The task =
Please write out exactly, and only, the lines from the first in the material below to the line containing "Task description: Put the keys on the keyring", both included.

◇ ◇ ◇ ◇

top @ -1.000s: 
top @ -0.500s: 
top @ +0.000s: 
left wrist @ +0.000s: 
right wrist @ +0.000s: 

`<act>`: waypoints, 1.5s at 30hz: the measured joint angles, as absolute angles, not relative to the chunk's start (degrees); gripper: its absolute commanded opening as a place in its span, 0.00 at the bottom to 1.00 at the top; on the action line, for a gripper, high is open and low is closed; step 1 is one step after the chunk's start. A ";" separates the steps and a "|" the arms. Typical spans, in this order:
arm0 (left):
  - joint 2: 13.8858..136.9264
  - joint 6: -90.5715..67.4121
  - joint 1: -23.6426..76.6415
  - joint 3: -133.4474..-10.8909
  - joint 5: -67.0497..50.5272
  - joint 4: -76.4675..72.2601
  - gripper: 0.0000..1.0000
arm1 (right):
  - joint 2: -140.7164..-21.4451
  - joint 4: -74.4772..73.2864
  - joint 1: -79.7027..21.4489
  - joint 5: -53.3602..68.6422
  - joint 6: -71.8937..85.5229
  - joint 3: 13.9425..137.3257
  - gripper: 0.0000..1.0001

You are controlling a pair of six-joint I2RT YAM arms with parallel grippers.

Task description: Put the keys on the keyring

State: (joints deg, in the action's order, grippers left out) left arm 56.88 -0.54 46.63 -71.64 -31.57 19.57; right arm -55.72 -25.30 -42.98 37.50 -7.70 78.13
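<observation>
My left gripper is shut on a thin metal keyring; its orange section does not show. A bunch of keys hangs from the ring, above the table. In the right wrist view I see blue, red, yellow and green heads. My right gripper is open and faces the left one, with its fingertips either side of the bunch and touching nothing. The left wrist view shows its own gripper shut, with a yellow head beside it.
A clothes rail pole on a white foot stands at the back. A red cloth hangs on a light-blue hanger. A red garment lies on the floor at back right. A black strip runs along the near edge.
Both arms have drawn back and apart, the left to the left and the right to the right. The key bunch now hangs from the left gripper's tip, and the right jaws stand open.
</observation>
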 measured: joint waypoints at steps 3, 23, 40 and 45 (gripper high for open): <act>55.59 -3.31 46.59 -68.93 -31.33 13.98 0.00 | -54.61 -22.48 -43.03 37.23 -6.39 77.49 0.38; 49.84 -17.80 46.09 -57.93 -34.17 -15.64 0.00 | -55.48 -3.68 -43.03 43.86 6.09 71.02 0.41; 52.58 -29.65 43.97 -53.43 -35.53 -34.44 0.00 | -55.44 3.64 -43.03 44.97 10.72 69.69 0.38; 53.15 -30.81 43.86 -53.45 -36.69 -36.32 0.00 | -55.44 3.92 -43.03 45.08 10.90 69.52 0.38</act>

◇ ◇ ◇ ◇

Result =
top @ -1.000s: 
top @ -0.500s: 
top @ +0.000s: 
left wrist @ +0.000s: 
right wrist @ +0.000s: 

`<act>`: waypoints, 1.5s at 30hz: the measured joint angles, as absolute angles, not relative to the chunk's start (degrees); gripper: its absolute commanded opening as a place in its span, 0.00 at the bottom to 1.00 at the top; on the action line, for a gripper, high is open and low is closed; step 1 is one step after the chunk's start. A ";" separates the steps and a "|" the arms. Typical spans, in this order:
arm0 (left):
  - joint 2: 13.8858..136.9264
  - joint 6: -90.5715..67.4121
  - joint 1: -23.6426..76.6415
  - joint 3: -133.4474..-10.8909
  - joint 5: -67.0497..50.5272
  - joint 4: -76.4675..72.2601
  - gripper: 0.0000..1.0000
arm1 (right):
  - joint 2: -140.7164..-21.4451
  - joint 4: -74.4772..73.2864
  - joint 1: -79.7027..21.4489
  - joint 5: -53.3602..68.6422
  - joint 6: -71.8937..85.5229
  - joint 3: 13.9425..137.3257
  - gripper: 0.0000..1.0001

You are controlling a pair of six-joint I2RT YAM arms with parallel grippers.

Task description: Put the keys on the keyring

Work on this exercise is done.